In this case, even when voltage is applied, almost no current flows through the piezoelectric element 5-4, and the power consumption is smaller than when an electromagnet is used.

Of course, as a driving method, high speed (or better), but accuracy (in areas where smooth positioning is required,
Micro-step driving may be used, and full-step driving may be used in areas requiring high speed.

〔Effect of the invention〕

As described in detail above, according to the present invention, there is an effect that a highly self-explanatory LPM can be obtained that can easily change the area that must be moved at high speed (or better yet, precisely and smoothly).

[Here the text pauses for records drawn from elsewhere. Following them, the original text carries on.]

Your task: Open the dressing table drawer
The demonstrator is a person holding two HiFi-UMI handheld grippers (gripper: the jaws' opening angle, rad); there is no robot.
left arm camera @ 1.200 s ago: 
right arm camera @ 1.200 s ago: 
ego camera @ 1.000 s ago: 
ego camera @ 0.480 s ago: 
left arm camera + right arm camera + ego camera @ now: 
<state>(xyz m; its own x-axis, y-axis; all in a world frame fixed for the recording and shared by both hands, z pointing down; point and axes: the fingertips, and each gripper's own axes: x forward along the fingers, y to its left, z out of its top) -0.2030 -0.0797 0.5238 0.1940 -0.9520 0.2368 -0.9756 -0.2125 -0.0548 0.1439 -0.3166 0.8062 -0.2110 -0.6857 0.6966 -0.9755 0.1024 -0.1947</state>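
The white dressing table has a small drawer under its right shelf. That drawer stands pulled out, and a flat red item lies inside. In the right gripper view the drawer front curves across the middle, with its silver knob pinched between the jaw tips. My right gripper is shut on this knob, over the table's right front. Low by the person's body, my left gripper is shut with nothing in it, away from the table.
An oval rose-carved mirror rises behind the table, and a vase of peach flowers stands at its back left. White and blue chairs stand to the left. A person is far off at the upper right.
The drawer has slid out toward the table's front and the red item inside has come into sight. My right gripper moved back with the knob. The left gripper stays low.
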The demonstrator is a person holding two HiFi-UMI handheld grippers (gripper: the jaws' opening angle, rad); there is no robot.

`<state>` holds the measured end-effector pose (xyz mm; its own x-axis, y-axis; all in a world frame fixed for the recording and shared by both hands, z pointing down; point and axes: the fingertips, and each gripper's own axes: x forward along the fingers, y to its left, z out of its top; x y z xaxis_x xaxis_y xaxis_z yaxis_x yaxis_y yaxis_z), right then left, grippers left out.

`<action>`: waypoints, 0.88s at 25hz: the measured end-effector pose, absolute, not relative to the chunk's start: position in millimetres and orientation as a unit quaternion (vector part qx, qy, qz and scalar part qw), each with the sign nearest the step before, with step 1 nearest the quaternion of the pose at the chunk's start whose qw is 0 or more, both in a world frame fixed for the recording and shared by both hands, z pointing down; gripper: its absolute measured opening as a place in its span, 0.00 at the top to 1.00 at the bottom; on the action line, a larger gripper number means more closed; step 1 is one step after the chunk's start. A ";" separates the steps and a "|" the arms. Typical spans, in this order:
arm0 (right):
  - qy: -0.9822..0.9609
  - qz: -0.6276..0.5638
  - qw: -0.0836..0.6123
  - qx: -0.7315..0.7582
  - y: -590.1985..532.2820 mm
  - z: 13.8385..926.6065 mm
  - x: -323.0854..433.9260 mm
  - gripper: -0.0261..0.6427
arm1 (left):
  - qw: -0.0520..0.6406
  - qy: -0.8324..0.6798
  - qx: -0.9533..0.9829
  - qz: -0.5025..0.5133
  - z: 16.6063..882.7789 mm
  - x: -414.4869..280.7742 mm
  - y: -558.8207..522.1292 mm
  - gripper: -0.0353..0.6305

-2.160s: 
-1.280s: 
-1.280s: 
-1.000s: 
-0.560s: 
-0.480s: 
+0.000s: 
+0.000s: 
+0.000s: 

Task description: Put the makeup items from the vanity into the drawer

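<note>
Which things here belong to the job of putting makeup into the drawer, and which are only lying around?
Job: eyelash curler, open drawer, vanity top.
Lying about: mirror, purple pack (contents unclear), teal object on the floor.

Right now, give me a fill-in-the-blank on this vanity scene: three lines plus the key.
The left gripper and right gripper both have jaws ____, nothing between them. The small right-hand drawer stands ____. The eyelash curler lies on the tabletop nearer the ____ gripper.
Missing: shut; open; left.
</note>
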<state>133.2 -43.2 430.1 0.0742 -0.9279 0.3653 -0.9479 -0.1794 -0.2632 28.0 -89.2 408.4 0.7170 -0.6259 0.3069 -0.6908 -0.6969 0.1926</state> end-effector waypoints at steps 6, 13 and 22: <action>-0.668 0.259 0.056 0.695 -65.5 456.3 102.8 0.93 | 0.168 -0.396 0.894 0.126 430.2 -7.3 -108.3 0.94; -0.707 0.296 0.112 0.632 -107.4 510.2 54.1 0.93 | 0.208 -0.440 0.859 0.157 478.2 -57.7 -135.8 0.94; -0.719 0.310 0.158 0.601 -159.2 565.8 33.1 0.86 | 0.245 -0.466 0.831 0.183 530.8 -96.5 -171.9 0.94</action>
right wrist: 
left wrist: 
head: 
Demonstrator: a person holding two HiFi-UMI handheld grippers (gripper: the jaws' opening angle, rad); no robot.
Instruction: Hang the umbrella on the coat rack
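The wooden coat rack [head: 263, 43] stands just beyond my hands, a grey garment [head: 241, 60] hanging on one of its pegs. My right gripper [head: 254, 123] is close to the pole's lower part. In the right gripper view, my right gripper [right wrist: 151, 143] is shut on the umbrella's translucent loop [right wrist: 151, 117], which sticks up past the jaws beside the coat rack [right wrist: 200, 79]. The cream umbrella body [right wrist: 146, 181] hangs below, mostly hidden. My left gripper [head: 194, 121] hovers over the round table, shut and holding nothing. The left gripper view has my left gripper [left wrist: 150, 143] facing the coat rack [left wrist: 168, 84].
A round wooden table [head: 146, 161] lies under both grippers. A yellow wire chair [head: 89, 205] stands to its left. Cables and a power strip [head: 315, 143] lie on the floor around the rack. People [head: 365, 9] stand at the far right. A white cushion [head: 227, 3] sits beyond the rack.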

[Brief explanation of drawings]

Fig. 1 is a diagram of the principle of the present invention, Fig. 2 is a block diagram of a linear pulse motor according to an embodiment of the present invention, Fig. 3 is a block diagram of a linear pulse motor of another embodiment of the present invention, and Fig. 4 is a block diagram of a linear pulse motor according to another embodiment of the present invention. FIG. 5 is a diagram showing the configuration of a conventional linear pulse motor, FIG. 5 is a diagram showing an example of the tooth shape of the secondary magnetic circuit, and FIG. 6 is an explanatory diagram of an example of full-step drive. In the figure, 1 is a primary magnetic circuit, 2 is a frame, 3 is a secondary magnetic circuit, 4 is a support means, a thrust bearing, 5 is a drive means, 5-1 is an electromagnet, 5-2 is a return spring, 5-3 is a displacement magnifying mechanism, 5-4 is a piezoelectric element, 10 is a radial bearing for supporting the gap, ■ is a radial bearing for a linear guide, 2 is a yoke, 3 and I4 are permanent magnets, 5.16 is an excitation coil show. Plan view Front view Linear pulse of the ceiling example of the present invention
51.
qO structure diagram (/lf@t+l2iSmvJ) Diagram (A) Front view (8) (@ Front view The conventional linear pulse of Italy 1 is a bridge construction diagram No. 4 With cedar hakama and knee-high knee Secondary side magnetic circuit e Tooth shape V example 1 piece T diagram Figure 3 Mouth @Ganren phase j 1st side He Hungfeng coil 15) 11 rows of full throttle (I phase Wanfat 2nd mouth secondary flight 1 34 90° 27θ 2 Phase side (Manga Tanuki) I) 16) , Two-drive f Yingming Zusu 2-phase connection) Fig.

Claims (1)

[Scope of Claims] [1] A primary side having a plurality of magnetic poles each having a plurality of rectangular teeth arranged at equal pitch intervals, and having a permanent magnet and an excitation coil that provide magnetic flux to each of the magnetic poles. A magnetic circuit (1), and the primary side magnetic circuit (1) is connected to a fixed side secondary side magnetic circuit (3).
), and a fixed side secondary magnetic circuit (3) comprising a plurality of rectangular teeth arranged at equal pitch intervals equal to the above-mentioned pitch. In the linear pulse motor, the frame (2) is provided with 2τ/n m (where τ is the tooth pitch, m
The supporting means (4
), and a driving means (5) for swinging the primary side magnetic circuit (1). [2] A linear pulse motor characterized in that a thrust bearing is used as the support means (4) according to claim 1, and an electromagnet or a piezoelectric element is used as the drive means (5).